Asian [Food] Oddities

Being a vegetarian in China was particularly difficult for me on my first visit. I should have known I was in for a hard time when on the plane, my choices for a meal were beef, chicken and fish. Oh dear. Well, maybe the actual country of China will be different, I thought. I armed myself with phrases like, “No meat” and “I don’t eat any meat” in Mandarin before my trip, thinking I would avoid any misunderstandings. Not quite…

Airplane food on the way to China. I ate the bun, fruit and yogurt.

Once I arrived at my hotel (I met a group that I was teaching with and we all stayed at the hotel together), this was our dinner – very elaborate and beautiful but not very veggie-friendly.

The sculpture is made out of salt!

For a long time, I lived off of steamed white rice. When I felt like splurging, I’d find a Pizza Hut (Pizza Hut is among one of the many food chains that can be found in Asia), otherwise, I found these great “digestive cookies” that tasted just like graham crackers with about 300% more fiber. They were tasty.

Later on in my trip, I learned that a good way to communicate vegetarianism is to tell people you’re Buddhist or that you want “Buddhist food” or “monk’s food” since most Buddhist monks are vegetarian and do not eat meat. This trick only worked about half of the time. I think the Chinese were more confused as to why a white person would say she is Buddhist…. just another culture speed bump.

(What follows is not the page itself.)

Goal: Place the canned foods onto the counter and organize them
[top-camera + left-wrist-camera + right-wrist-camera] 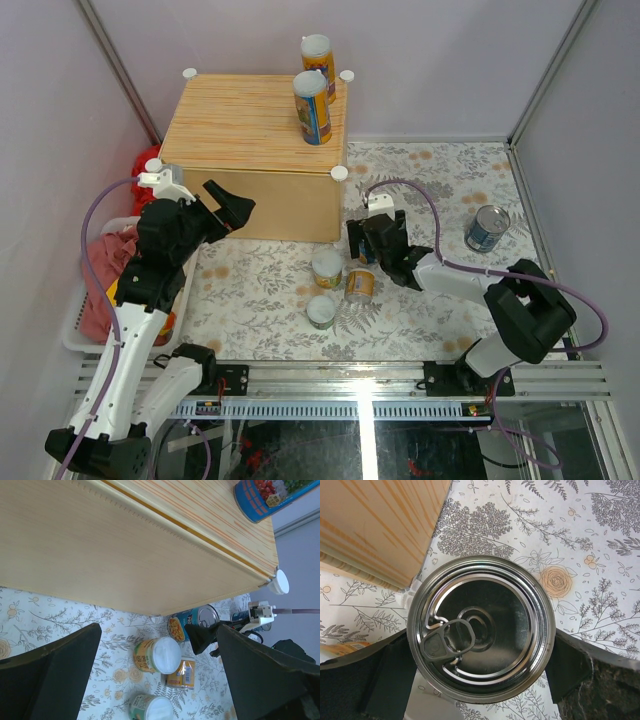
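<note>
Flowery cloth (440,170) covers table; big wood counter (250,130) at back. Two tall cans (313,105) stand at counter's far right corner. Left gripper (228,205) wide open, empty, by counter's front wall. Right gripper (362,245) nearer to work: wide open, straight above blue can (480,630) just off counter's front right corner. Can stands upright, one jaw each side, not squeezed yet. Shiny lid (490,605), pull ring (447,640). Small cans (327,265) close by.
</note>
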Robot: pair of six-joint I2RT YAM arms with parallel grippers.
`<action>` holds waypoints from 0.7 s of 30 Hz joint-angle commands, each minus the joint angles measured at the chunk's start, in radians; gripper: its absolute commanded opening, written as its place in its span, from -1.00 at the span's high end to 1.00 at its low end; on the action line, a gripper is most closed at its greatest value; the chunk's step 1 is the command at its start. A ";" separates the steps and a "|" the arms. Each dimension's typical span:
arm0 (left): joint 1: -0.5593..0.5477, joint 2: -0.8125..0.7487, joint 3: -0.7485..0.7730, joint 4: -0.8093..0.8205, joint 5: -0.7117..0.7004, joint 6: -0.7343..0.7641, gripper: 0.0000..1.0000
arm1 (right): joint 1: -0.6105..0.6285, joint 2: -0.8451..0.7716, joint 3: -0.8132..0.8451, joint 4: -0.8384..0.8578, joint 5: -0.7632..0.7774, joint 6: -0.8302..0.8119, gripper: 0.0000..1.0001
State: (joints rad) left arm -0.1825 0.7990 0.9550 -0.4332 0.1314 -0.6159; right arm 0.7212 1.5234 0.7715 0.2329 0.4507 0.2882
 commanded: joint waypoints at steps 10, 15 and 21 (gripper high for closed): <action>0.003 -0.020 0.000 0.034 0.004 0.024 -0.99 | 0.002 -0.049 -0.028 0.181 -0.022 -0.059 0.62; 0.003 -0.033 -0.001 0.030 0.001 0.021 -0.99 | 0.003 -0.110 -0.040 0.152 -0.021 -0.072 0.82; 0.003 -0.045 0.004 0.028 -0.006 0.016 -0.99 | 0.003 -0.205 -0.032 0.092 -0.039 -0.095 0.85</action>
State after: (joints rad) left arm -0.1825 0.7704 0.9550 -0.4339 0.1303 -0.6094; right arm 0.7200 1.4380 0.7006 0.2459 0.3973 0.2260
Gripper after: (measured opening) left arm 0.996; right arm 0.893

Other food oddities I found in China:

These were beside the fish tanks at a seafood restaurant. I suppose you select the frog you want to dine on and they’ll sauté it right up for you! Never seen anything like this before.

(they're live frogs)

Not sure what kind of fish these were but they sure were FLAT!

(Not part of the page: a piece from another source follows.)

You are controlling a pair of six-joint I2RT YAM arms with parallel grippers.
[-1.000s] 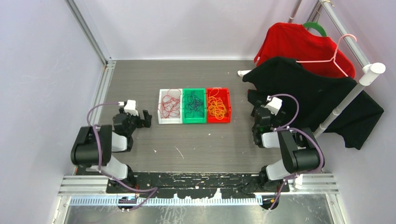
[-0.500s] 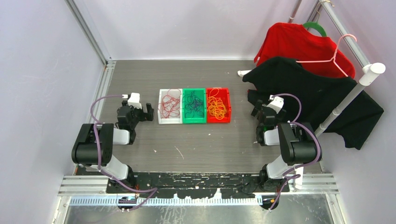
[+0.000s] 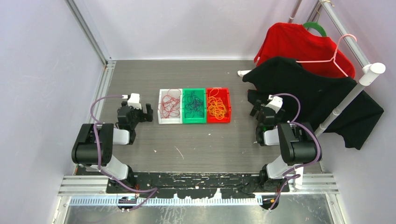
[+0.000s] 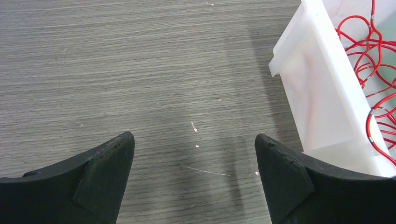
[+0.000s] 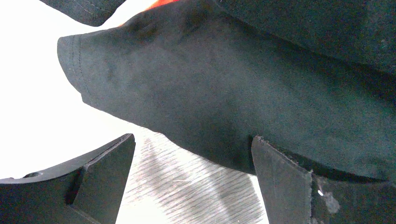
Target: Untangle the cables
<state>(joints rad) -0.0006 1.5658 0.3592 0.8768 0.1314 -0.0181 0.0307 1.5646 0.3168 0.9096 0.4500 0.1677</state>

One night in Tianjin, my teaching group went out to eat at a Korean restaurant. I’m not familiar with Korean food or Korean culture – I’ve only had layovers at the Korean airport – but from what I understand, this was the Korean version of Chinese hot pot. Yes, that’s tofu in there… along with just about any kind of meat you can think of. I wasn’t a fan of this dish but it made for some interesting pictures. My fellow teacher friends really enjoyed it!

Seafood of some sort

It doesn’t take much to know that authentic Chinese food is nothing like the Americanized version of it. Many vegetable dishes I came across in China were served in a clear, gelatinous “glaze” – salty and very slimy. You won’t find this at Panda Express.

Chinese vegetables

I enjoyed exploring the local markets so I could better understand the culture of Chinese food. There were some very strange things I found at the markets, things I was not used to seeing as an American or as a vegetarian.

Pig feet

The red bricks on the left, I thought, were some sort of veggie-infused tofu. It had a similar texture and looked like it was a soybean relative. After asking a vendor, we found out that the “red tofu” was actually curdled pig blood.

This part of the market had a pretty foul odor

Then there were things like this in China:

Oh yeah, Hard Rock Cafe exists overseas.

And one of our favorite local hot spots in Tianjin was this place – Yummy Food.

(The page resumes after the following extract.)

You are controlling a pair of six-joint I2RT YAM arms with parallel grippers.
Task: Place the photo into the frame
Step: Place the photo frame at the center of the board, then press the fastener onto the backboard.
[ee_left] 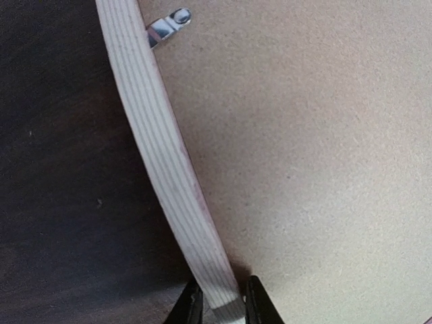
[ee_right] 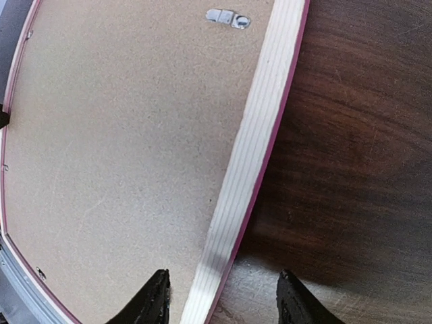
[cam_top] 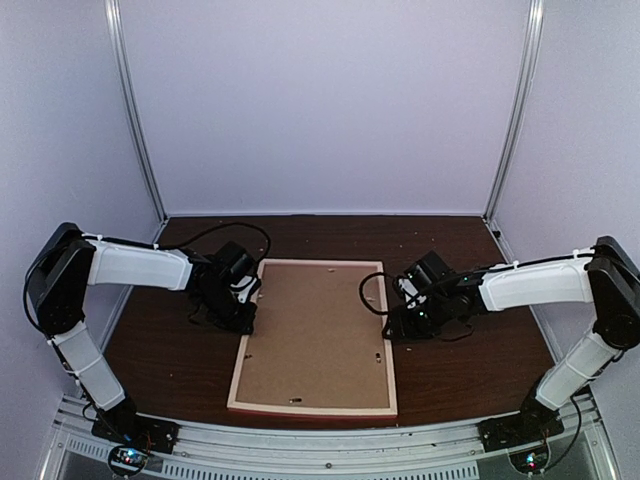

And just as the name suggests, the food was YUMMY.

Yummy Food served things like veggie pizza…

Absolutely delicious.

and chocolate-covered banana pancakes!

Bliss.

Some things came across felt just like home. (Although, I’m totally a Jiff girl.)

Too bad this was confiscated when I flew from Tianjin to Shanghai.

While other things made me more ill than I have ever been in my life.

The real Ramen noodles (not really but same idea).

My first visit to Shanghai was a disaster, on many levels. I’m convinced everything went downhill when my peanut butter was confiscated at the airport. We met up with a friend of a friend and he graciously gave us a tour of the city. He raved about this little restaurant that served noodle dishes and told me I would surely find a vegetarian dish on the menu. I had read things and heard from other travelers, DO NOT EAT THE STREET FOOD, which usually goes for any country. But, I was not in a position to be picky or high maintenance for our lovely host, so I sucked it up and crossed my fingers there wouldn’t be any “aftermath.”

In hindsight, this sign is hysterical and seems to foreshadow ….

Not what you want to see outside of a restaurant halfway across the world.

This was the dish that, morning after, made me wish I was dead. I had the worst food poisoning of my life – vomiting + diarrhea + dirty squat toilets = most miserable time of my life. The morning after I ate this, I boarded a bus with some friends to go to Hangzhou for the day. My stomach gurgled and bubbled, my intestines rumbled and my throat hurt from puking so much. At one of the bus stations, I broke down and cried in the bathroom (again over a squat toilet) – wishing that I could teleport back to America into my cozy bed at home.

The dish of death!

Luckily, by the time we arrived in Hangzhou, my “illness” had subsided and I was feeling better. There were more odd foods along the way but this time, I had a new appreciation for Chinese food. And sometimes (for me anyway), it’s better to just observe the foods and appreciate their uniqueness. Like these:

Corn-flavored ice cream bars

Pea-flavored ice cream bar

I will always enjoy my overseas adventures with food – particularly as a vegetarian. When we take our trip around the world, we’ll likely modify our diets to include meat or at the very least, fish. Not only will it make traveling easier but it will allow us to enjoy more of the local cultures if we can experience their cuisines. I’m sure one can circumnavigate the globe as a vegetarian but I’m not sure I’m the vegetarian to try it. If you have any tips, advice or suggestions on either foods to try or places for foodies like us to visit, please let us know! We’re up for [just about] anything!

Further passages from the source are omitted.